■ **YOUR GOAL**
With the images removed, repeat the data below exactly.

Content starts

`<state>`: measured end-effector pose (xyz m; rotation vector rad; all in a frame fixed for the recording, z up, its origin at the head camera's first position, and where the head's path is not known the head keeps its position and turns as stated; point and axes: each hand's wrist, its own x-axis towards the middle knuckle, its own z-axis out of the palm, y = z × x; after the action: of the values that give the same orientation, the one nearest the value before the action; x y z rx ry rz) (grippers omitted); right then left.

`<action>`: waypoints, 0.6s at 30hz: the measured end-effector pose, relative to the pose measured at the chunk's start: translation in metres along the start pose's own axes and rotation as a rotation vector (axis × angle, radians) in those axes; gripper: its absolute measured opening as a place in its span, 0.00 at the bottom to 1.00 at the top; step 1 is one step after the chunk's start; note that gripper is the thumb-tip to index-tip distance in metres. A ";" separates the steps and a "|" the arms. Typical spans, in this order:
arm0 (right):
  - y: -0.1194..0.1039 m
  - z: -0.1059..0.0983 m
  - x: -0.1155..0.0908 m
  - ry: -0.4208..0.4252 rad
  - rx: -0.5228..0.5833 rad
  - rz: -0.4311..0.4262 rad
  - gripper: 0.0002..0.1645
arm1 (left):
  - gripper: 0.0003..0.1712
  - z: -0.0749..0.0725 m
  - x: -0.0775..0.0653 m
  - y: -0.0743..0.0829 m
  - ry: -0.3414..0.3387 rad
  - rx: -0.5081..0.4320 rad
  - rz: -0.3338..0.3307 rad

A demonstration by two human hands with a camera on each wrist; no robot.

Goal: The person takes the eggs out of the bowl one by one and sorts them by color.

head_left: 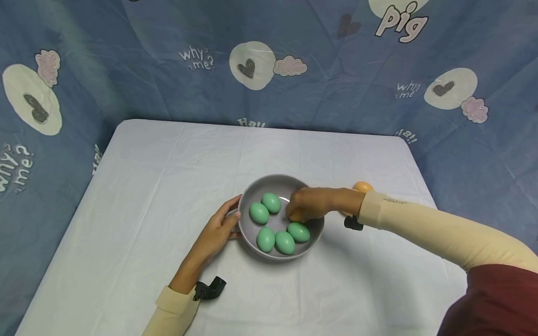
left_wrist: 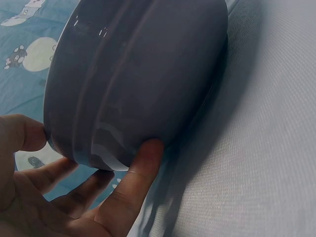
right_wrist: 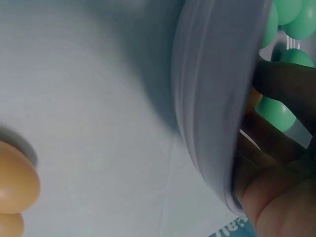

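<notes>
Head view: why are you using both hands at the grey bowl [head_left: 277, 183]?

You are gripping its side with your left hand [head_left: 216, 235], probably to stop it sliding on the white cloth [head_left: 147, 186]. Inside the opposite side, your right hand [head_left: 310, 204] is holding an orange egg [head_left: 296, 215], while five green eggs [head_left: 266, 239] are lying in the bowl, two toward the far side and three nearer you.

Left wrist view: how are you holding that bowl?

Your thumb is touching the rim and your fingers are spreading along the outer wall, one fingertip resting low toward the base. That wide clasp is likely steadying the bowl from two heights; how hard you are pressing, nobody can tell.

Right wrist view: what are you holding there?

Only a sliver of the orange egg is showing between your bent fingers, so their full hold on it is hiding from the lens. You are holding it below the rim, perhaps sparing it a drop onto its neighbours. Outside, two more orange eggs [right_wrist: 17, 180] are sitting together on the cloth, well apart from the bowl, seemingly within easy reach of your right arm.
</notes>
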<state>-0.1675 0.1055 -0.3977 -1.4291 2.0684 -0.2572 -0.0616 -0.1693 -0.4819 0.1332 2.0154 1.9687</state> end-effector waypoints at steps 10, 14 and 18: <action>0.001 0.002 0.001 -0.017 -0.019 0.020 0.07 | 0.30 0.000 -0.001 0.004 -0.009 -0.032 0.003; 0.000 0.002 0.001 -0.030 -0.020 0.027 0.08 | 0.30 0.000 -0.002 0.004 -0.011 -0.031 0.001; 0.001 0.003 0.001 -0.021 -0.025 0.001 0.08 | 0.30 0.000 -0.002 0.003 -0.006 -0.024 -0.004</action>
<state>-0.1667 0.1050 -0.4009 -1.4392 2.0624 -0.2163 -0.0603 -0.1694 -0.4782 0.1292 1.9855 1.9867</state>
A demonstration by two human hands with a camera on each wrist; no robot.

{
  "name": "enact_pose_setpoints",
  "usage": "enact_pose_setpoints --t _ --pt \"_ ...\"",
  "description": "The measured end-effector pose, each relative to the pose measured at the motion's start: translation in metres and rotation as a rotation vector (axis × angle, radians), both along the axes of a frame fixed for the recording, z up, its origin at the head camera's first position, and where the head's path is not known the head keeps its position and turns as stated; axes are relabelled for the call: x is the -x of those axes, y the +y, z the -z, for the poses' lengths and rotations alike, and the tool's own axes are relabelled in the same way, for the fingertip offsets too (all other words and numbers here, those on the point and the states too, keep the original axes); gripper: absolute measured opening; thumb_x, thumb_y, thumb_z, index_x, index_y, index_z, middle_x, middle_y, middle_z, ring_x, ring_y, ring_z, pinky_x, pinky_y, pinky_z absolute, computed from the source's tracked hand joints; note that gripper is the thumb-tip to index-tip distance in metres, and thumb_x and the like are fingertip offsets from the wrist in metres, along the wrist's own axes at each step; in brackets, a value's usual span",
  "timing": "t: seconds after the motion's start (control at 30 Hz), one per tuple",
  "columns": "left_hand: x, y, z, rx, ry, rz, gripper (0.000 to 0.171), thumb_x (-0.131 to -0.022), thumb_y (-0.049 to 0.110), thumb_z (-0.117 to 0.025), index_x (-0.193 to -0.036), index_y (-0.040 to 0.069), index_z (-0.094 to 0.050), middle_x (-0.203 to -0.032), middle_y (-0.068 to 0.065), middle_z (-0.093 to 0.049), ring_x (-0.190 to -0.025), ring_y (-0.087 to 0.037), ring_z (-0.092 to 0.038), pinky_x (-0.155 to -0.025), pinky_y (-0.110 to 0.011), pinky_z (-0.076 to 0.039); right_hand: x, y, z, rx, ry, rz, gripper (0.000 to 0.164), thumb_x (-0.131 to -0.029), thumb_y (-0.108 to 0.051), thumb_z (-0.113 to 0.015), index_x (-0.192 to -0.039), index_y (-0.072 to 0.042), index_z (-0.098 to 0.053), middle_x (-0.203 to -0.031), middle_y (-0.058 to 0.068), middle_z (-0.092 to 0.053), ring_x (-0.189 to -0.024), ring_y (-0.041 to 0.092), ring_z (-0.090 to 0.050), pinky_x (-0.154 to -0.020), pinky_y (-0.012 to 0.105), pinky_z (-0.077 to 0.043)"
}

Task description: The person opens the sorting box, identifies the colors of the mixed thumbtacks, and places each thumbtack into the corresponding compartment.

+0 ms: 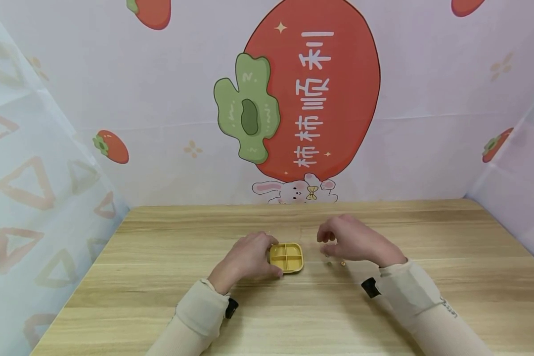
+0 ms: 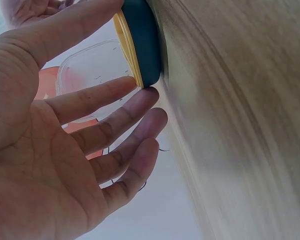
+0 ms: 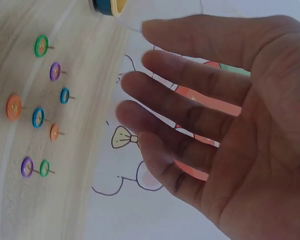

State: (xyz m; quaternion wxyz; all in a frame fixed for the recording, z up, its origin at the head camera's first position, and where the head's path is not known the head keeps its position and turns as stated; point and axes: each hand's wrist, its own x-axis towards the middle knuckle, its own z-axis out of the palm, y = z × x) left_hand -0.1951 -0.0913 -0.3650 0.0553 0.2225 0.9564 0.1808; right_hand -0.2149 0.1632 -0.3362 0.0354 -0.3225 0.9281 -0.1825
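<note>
A small square box with four compartments (image 1: 287, 257) stands on the table, yellow inside and dark blue-green outside (image 2: 142, 42). My left hand (image 1: 253, 257) holds it from the left, with thumb and index finger at opposite sides of its rim. The other fingers (image 2: 127, 132) stay loosely bent beside it. To the right of the box, my right hand (image 1: 351, 240) hovers over the table with nothing in it, fingers slightly bent. Below it are several small round studs (image 3: 38, 117) with orange, blue, green or purple rims, their thin pins pointing up off the table.
The box's clear lid (image 2: 90, 75) stands open at its back side. Behind the wooden table (image 1: 160, 277) rises a wall sheet printed with a large red persimmon (image 1: 338, 99). More printed sheets flank the table on the left and right.
</note>
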Motion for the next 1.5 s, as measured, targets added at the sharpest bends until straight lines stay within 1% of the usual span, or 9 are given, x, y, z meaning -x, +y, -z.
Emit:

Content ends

■ **ANSWER SPACE**
`<state>`: measured end-effector pose (xyz m; rotation vector rad; all in a frame fixed for the recording, z up, its origin at the head camera's first position, and where the head's path is not known the head keeps its position and turns as stated; point and axes: each hand's wrist, its own x-axis towards the middle knuckle, its own z-axis out of the palm, y = z × x; after the action: of the values that give the same orientation, the one nearest the value before the action; x y z rx ry rz) (grippers omitted); right then left.

`<action>`: waypoints, 0.6s at 30hz: the measured end-effector pose, relative to the pose measured at the chunk's start: translation in metres along the start pose's own axes and rotation as a rotation vector (axis × angle, radians) in those axes; gripper: its absolute measured opening as a place in its span, 0.00 at the bottom to 1.00 at the top; step 1 is one step after the chunk's start; note that gripper is the thumb-tip to index-tip distance in metres. A ";" separates the steps and a "|" the arms. Typical spans, in this order:
arm0 (right):
  - y: -0.1194..0.1039 m
  - z: -0.1059..0.0983 m
  - x: -0.1155..0.0908 m
  - ry: -0.4208..0.4252 rad
  - rx: -0.5228..0.5833 rad
  - rz: -0.4311..0.4262 rad
  - gripper: 0.0002..0.1645
arm1 (left):
  - gripper: 0.0003..0.1712
  - z: -0.0749..0.0725 m
  - x: -0.0775..0.0653 m
  - y: -0.0743..0.0829 m
  - ry: -0.3414..0.3387 rad
  - rx: -0.5081..0.4320 rad
  - rz: -0.3338..0.3307 rad

A demonstration by two human hands with a camera on each wrist; no robot.

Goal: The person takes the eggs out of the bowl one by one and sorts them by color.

head_left: 
left_wrist: 
right_wrist: 

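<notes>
Head view: why are you using both hands at the grey bowl [head_left: 277, 183]?

You are gripping its side with your left hand [head_left: 216, 235], probably to stop it sliding on the white cloth [head_left: 147, 186]. Inside the opposite side, your right hand [head_left: 310, 204] is holding an orange egg [head_left: 296, 215], while five green eggs [head_left: 266, 239] are lying in the bowl, two toward the far side and three nearer you.

Left wrist view: how are you holding that bowl?

Your thumb is touching the rim and your fingers are spreading along the outer wall, one fingertip resting low toward the base. That wide clasp is likely steadying the bowl from two heights; how hard you are pressing, nobody can tell.

Right wrist view: what are you holding there?

Only a sliver of the orange egg is showing between your bent fingers, so their full hold on it is hiding from the lens. You are holding it below the rim, perhaps sparing it a drop onto its neighbours. Outside, two more orange eggs [right_wrist: 17, 180] are sitting together on the cloth, well apart from the bowl, seemingly within easy reach of your right arm.
</notes>
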<state>-0.1675 0.1055 -0.3977 -1.4291 2.0684 -0.2572 -0.0616 -0.1693 -0.4819 0.1332 2.0154 1.9687</state> end-effector waypoints at steps 10, 14 and 18: <action>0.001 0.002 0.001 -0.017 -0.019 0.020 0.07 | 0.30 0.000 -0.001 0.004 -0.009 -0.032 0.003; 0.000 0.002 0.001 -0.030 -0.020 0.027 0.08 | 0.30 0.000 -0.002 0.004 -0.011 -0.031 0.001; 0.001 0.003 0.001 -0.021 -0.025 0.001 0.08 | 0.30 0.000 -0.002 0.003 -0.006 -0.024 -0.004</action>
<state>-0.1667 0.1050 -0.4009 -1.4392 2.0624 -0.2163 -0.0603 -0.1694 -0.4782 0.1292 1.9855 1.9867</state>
A demonstration by two human hands with a camera on each wrist; no robot.

{
  "name": "enact_pose_setpoints",
  "usage": "enact_pose_setpoints --t _ --pt \"_ ...\"",
  "description": "The measured end-effector pose, each relative to the pose measured at the motion's start: translation in metres and rotation as a rotation vector (axis × angle, radians), both along the axes of a frame fixed for the recording, z up, its origin at the head camera's first position, and where the head's path is not known the head keeps its position and turns as stated; axes are relabelled for the call: x is the -x of those axes, y the +y, z the -z, for the poses' lengths and rotations alike, and the tool's own axes are relabelled in the same way, for the fingertip offsets too (all other words and numbers here, those on the point and the states too, keep the original axes); gripper: absolute measured opening; thumb_x, thumb_y, thumb_z, index_x, index_y, index_z, middle_x, middle_y, middle_z, ring_x, ring_y, ring_z, pinky_x, pinky_y, pinky_z absolute, computed from the source's tracked hand joints; note that gripper is the thumb-tip to index-tip distance in metres, and thumb_x and the like are fingertip offsets from the wrist in metres, along the wrist's own axes at each step; in brackets, a value's usual span",
  "timing": "t: seconds after the motion's start (control at 30 Hz), one per tuple",
  "columns": "left_hand: x, y, z, rx, ry, rz, gripper (0.000 to 0.171), thumb_x (-0.131 to -0.022), thumb_y (-0.049 to 0.110), thumb_z (-0.117 to 0.025), index_x (-0.193 to -0.036), index_y (-0.040 to 0.069), index_z (-0.094 to 0.050), middle_x (-0.203 to -0.032), middle_y (-0.068 to 0.065), middle_z (-0.093 to 0.049), ring_x (-0.190 to -0.025), ring_y (-0.087 to 0.037), ring_z (-0.092 to 0.038), pinky_x (-0.155 to -0.025), pinky_y (-0.110 to 0.011), pinky_z (-0.076 to 0.039); right_hand: x, y, z, rx, ry, rz, gripper (0.000 to 0.164), thumb_x (-0.131 to -0.029), thumb_y (-0.108 to 0.051), thumb_z (-0.113 to 0.015), index_x (-0.192 to -0.039), index_y (-0.072 to 0.042), index_z (-0.098 to 0.053), middle_x (-0.203 to -0.031), middle_y (-0.058 to 0.068), middle_z (-0.092 to 0.053), ring_x (-0.189 to -0.024), ring_y (-0.041 to 0.092), ring_z (-0.090 to 0.050), pinky_x (-0.154 to -0.020), pinky_y (-0.012 to 0.105), pinky_z (-0.077 to 0.043)"
}

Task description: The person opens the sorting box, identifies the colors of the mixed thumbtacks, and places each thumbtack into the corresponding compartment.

+0 ms: 
+0 ms: 
+0 ms: 

State: (xyz m; quaternion wxyz; all in a frame fixed for the recording, z up, its origin at the head camera's first position, and where the head's path is not known the head keeps its position and turns as stated; point and axes: each hand's wrist, its own x-axis towards the middle knuckle, its own z-axis out of the palm, y = z × x) left_hand -0.1951 -0.0913 -0.3650 0.0553 0.2225 0.9564 0.1808; right_hand -0.2149 0.1632 -0.3362 0.0354 -0.3225 0.9281 -0.1825
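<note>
A small square box with four compartments (image 1: 287, 257) stands on the table, yellow inside and dark blue-green outside (image 2: 142, 42). My left hand (image 1: 253, 257) holds it from the left, with thumb and index finger at opposite sides of its rim. The other fingers (image 2: 127, 132) stay loosely bent beside it. To the right of the box, my right hand (image 1: 351, 240) hovers over the table with nothing in it, fingers slightly bent. Below it are several small round studs (image 3: 38, 117) with orange, blue, green or purple rims, their thin pins pointing up off the table.
The box's clear lid (image 2: 90, 75) stands open at its back side. Behind the wooden table (image 1: 160, 277) rises a wall sheet printed with a large red persimmon (image 1: 338, 99). More printed sheets flank the table on the left and right.
</note>
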Motion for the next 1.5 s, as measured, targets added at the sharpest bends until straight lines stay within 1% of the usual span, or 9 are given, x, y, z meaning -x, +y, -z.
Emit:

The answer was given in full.